# THE PROBLEM:
Each line of the data below that includes the string "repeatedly" must be copied.

(RECORDS TO USE)

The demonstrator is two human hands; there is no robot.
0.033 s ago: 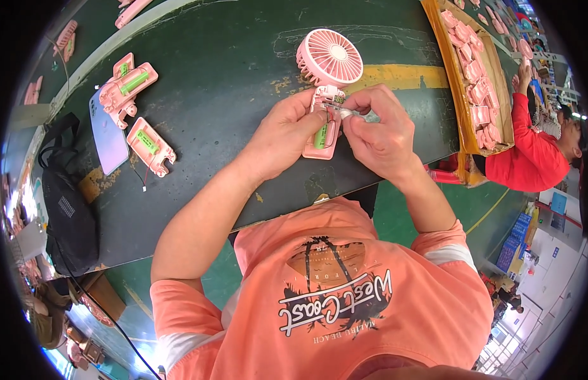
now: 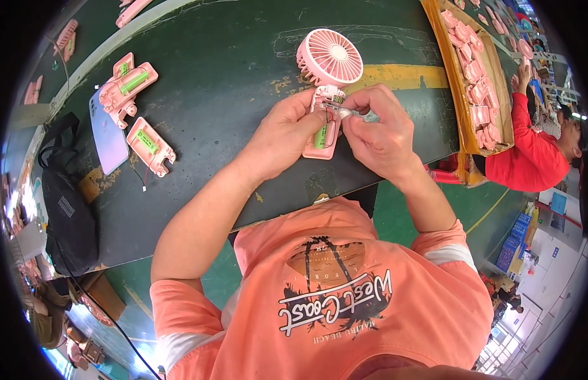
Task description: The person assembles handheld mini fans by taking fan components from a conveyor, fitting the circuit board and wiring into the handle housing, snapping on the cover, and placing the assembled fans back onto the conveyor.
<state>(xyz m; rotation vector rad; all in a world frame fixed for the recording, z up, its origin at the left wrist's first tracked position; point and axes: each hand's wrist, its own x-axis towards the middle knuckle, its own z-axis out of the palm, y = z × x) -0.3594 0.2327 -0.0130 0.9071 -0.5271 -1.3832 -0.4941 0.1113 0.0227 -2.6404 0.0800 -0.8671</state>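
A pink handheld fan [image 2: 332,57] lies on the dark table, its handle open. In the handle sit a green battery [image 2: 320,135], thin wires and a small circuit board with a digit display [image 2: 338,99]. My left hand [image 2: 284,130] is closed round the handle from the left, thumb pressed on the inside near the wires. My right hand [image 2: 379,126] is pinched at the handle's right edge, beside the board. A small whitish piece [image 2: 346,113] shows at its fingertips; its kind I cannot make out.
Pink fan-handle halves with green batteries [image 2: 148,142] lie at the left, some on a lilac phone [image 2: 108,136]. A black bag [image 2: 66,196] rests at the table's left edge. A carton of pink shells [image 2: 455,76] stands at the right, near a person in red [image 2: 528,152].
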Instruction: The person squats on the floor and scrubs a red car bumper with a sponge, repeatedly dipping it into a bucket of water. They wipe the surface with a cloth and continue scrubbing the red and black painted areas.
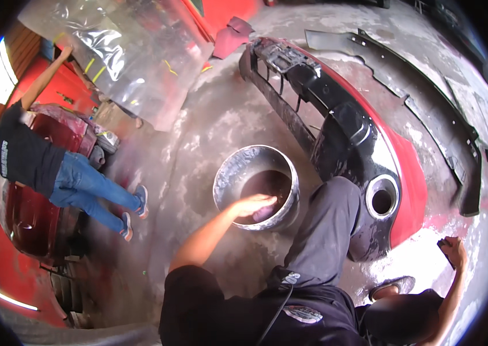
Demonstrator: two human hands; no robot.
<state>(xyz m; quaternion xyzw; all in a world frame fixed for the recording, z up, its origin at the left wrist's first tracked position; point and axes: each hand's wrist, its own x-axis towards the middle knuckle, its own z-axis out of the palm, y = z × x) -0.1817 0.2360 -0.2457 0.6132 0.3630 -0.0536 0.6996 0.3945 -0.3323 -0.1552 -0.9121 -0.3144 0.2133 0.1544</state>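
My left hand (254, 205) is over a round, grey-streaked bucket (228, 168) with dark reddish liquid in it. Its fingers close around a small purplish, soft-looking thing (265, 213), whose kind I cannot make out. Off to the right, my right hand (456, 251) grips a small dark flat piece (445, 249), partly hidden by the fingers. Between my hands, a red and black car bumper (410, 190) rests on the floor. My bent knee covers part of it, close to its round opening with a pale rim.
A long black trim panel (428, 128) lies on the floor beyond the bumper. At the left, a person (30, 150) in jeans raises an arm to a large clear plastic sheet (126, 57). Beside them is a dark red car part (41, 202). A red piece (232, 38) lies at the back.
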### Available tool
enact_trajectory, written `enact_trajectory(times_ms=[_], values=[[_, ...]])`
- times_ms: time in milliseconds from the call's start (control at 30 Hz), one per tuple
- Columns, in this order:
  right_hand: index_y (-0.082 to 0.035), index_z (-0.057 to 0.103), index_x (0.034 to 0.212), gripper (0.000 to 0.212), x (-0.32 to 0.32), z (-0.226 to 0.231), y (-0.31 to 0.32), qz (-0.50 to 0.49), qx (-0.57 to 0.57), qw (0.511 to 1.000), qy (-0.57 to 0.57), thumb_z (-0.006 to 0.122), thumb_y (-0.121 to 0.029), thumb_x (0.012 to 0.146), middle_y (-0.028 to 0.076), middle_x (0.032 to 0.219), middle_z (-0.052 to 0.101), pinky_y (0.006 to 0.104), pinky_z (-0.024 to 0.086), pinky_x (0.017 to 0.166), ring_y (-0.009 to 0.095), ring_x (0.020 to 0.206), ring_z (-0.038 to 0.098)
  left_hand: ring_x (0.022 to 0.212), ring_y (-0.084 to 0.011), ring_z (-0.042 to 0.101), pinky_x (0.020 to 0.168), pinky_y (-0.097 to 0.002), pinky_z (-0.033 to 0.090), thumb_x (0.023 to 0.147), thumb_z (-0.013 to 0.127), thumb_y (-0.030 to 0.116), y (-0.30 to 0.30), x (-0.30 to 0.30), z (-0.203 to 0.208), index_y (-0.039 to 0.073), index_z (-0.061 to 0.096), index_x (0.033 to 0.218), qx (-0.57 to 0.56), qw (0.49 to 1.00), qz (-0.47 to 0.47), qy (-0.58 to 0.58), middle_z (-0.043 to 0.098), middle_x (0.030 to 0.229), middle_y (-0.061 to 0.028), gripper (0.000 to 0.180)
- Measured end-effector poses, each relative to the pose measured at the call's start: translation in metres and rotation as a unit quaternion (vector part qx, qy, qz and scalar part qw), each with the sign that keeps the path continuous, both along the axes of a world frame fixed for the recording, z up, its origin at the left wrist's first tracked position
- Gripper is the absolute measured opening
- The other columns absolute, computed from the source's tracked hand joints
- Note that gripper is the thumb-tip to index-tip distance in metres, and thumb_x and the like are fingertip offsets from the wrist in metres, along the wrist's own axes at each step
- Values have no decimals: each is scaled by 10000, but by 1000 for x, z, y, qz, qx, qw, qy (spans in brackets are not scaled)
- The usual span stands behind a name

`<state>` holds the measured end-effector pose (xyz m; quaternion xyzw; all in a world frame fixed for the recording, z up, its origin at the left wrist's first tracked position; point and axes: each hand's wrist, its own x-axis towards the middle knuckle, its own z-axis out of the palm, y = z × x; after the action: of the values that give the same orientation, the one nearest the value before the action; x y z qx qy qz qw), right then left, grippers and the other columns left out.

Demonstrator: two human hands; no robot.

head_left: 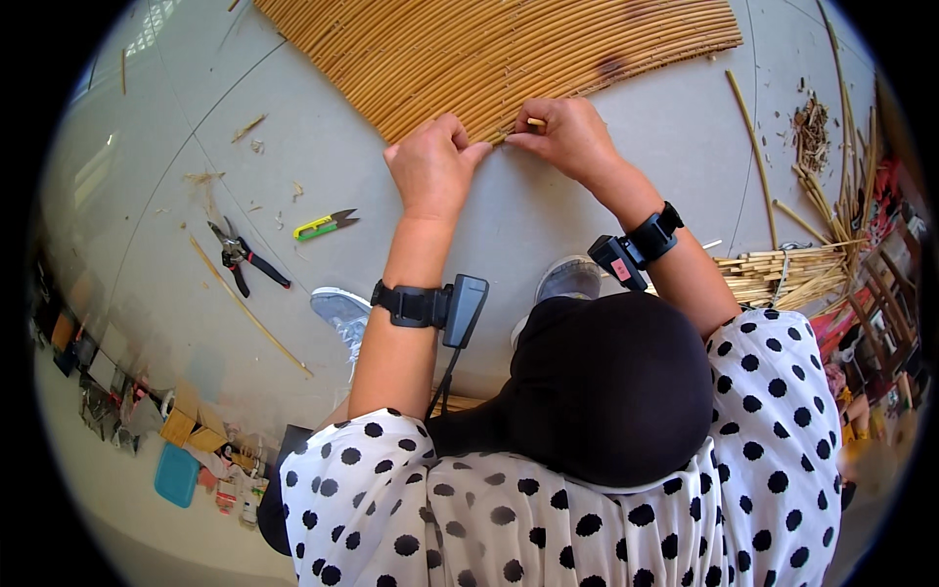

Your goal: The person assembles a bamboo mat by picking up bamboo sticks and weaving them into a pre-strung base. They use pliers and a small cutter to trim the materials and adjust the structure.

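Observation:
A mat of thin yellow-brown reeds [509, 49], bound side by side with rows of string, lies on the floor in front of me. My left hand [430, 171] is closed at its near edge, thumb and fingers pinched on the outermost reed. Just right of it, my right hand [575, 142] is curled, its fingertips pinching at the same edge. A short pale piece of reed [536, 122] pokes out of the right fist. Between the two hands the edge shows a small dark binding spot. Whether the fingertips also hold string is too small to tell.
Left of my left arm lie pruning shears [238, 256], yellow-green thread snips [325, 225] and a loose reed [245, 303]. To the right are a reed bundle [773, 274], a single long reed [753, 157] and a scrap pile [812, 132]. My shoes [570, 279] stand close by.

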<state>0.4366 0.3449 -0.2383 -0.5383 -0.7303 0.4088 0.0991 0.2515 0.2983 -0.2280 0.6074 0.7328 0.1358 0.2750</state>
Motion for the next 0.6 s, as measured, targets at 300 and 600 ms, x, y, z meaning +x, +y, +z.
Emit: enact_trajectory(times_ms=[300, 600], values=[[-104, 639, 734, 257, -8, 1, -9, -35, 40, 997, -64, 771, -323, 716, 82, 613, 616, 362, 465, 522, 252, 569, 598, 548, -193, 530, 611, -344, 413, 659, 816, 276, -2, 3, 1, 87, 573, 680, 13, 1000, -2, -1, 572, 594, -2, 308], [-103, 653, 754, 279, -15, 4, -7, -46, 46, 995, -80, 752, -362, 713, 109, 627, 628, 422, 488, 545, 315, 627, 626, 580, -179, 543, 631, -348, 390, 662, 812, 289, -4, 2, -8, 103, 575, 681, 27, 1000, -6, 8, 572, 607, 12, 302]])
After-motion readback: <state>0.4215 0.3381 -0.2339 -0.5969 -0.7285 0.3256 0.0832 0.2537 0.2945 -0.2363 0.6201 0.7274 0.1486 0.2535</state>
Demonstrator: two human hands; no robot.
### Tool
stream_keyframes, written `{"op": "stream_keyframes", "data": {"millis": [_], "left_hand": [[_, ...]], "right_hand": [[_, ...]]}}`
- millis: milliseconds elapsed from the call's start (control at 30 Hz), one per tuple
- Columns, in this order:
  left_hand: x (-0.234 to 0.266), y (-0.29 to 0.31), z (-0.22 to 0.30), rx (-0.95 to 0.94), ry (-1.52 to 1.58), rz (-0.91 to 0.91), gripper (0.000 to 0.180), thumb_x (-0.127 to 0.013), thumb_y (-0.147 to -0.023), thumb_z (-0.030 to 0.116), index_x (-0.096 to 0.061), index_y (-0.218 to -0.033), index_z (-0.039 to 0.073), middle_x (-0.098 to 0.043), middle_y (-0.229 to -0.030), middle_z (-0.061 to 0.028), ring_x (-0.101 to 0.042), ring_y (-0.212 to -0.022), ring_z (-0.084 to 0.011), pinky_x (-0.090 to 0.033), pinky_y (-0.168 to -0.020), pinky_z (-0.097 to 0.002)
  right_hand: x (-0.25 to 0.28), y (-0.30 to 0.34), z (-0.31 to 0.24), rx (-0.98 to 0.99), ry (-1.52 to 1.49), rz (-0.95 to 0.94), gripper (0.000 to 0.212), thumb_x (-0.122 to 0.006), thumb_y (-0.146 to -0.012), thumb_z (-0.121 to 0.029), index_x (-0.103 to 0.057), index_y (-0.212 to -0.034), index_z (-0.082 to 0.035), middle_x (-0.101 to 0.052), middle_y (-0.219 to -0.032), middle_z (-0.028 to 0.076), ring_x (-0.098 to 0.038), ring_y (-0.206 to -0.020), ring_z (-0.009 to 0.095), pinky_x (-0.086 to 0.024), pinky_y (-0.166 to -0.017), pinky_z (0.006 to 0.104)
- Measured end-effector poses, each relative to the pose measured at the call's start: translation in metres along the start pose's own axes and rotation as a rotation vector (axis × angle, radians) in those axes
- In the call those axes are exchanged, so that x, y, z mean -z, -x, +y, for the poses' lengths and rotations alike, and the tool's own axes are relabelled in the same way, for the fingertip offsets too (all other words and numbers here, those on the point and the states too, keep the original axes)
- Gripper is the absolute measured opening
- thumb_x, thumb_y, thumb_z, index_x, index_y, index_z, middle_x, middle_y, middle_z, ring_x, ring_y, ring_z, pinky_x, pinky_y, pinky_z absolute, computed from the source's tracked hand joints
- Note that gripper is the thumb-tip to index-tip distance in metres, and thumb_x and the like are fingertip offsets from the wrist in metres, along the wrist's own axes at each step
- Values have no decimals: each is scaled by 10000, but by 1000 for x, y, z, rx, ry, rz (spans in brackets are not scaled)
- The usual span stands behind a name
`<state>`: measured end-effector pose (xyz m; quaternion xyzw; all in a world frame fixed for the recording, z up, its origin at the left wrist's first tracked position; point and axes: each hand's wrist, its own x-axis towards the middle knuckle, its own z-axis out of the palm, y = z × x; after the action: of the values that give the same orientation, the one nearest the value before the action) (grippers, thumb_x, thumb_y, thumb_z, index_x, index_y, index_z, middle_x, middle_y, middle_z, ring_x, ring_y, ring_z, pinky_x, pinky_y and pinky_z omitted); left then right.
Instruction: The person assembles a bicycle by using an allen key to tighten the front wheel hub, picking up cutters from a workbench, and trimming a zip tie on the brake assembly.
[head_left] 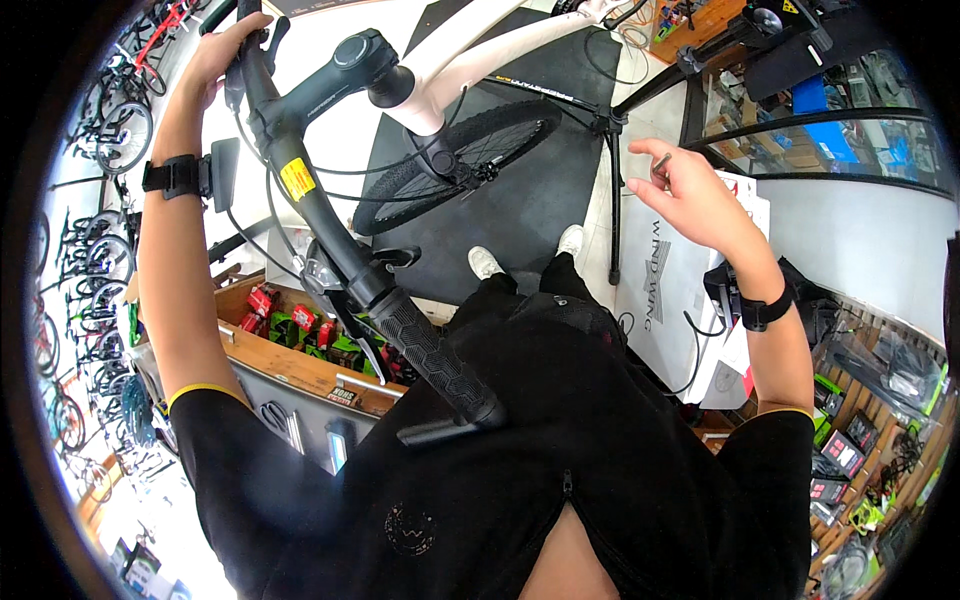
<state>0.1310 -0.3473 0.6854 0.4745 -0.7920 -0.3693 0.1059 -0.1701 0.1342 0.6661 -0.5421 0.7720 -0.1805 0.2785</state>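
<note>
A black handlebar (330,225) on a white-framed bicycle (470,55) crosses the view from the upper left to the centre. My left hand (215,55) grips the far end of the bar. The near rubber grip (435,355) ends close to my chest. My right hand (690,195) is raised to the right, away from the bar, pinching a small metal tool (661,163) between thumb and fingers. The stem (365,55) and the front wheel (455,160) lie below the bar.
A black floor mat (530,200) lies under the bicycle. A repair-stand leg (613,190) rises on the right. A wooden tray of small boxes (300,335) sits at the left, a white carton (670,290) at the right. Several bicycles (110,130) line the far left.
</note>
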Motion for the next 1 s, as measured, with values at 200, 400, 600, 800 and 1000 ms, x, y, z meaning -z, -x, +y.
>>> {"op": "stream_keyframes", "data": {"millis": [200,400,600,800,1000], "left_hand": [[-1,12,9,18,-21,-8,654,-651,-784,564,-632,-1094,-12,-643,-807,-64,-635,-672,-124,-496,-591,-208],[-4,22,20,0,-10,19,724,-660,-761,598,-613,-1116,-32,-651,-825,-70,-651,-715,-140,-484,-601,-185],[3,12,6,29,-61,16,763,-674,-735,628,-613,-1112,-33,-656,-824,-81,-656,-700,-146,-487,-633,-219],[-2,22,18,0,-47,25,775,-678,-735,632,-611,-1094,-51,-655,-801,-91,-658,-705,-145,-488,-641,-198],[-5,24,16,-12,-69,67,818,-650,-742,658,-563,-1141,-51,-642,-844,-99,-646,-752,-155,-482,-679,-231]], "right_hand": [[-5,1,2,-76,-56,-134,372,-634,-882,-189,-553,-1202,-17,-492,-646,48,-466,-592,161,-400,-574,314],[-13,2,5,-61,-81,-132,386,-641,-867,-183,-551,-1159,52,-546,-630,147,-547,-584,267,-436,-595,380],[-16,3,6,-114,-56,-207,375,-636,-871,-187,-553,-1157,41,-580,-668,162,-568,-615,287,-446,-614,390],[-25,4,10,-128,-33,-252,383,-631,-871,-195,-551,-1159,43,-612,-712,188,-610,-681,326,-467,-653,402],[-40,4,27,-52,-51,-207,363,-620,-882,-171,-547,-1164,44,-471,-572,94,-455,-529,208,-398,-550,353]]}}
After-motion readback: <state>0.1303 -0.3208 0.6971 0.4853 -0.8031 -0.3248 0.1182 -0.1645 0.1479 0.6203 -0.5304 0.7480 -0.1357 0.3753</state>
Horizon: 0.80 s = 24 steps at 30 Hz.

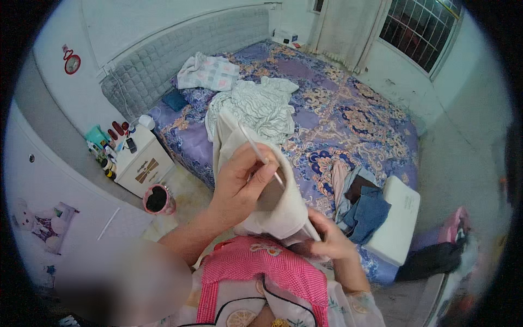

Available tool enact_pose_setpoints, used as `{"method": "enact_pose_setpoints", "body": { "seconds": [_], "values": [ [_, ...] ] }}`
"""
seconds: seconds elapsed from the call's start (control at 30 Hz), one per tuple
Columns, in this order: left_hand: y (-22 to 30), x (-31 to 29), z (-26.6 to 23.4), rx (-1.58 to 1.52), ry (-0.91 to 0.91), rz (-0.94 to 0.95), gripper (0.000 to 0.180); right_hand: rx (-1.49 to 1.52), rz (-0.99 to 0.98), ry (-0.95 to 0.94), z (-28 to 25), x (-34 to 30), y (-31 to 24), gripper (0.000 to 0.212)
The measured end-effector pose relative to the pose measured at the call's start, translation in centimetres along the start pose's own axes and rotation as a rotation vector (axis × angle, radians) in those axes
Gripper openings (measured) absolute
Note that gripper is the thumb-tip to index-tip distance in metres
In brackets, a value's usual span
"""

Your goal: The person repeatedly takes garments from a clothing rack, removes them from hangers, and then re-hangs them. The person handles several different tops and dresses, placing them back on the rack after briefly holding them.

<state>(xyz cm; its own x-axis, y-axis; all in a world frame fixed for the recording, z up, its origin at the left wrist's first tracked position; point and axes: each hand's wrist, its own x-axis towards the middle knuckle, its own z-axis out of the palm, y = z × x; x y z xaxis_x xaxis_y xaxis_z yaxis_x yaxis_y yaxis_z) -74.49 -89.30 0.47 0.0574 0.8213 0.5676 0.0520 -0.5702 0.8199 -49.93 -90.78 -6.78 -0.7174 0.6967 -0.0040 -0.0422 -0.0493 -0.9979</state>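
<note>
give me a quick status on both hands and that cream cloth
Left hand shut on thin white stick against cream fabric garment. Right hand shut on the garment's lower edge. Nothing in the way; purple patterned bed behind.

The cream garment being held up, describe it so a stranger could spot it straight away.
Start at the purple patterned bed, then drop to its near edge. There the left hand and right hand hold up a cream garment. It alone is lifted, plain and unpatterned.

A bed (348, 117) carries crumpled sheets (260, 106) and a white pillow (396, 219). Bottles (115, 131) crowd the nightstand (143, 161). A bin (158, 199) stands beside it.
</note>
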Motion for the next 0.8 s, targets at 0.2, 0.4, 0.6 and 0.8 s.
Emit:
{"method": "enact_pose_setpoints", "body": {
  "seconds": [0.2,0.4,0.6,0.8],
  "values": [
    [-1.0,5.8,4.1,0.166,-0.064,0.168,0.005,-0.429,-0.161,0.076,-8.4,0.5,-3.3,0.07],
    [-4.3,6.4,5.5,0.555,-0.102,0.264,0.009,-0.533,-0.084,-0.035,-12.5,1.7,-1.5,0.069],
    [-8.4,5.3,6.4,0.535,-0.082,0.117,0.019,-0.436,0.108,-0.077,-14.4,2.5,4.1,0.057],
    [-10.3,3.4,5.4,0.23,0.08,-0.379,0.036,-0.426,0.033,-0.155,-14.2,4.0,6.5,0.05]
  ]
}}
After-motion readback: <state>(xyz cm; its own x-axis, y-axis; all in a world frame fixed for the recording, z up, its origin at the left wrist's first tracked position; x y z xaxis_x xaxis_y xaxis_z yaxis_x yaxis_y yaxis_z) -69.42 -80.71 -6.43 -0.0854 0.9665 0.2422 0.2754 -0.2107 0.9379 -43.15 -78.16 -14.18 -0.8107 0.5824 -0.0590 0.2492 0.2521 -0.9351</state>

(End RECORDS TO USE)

# RESPONSE TO THE TASK:
Instruction: The person squats on the floor and scrubs a red car bumper with a sponge, repeatedly dipping it into a bucket of water. They wipe the surface with a cloth and continue scrubbing the red and black painted areas.
Your goal: The person repeatedly takes garments from a clothing rack, removes them from hangers, and then re-hangs them. The person handles several different tops and dresses, placing them back on the rack after briefly holding them.

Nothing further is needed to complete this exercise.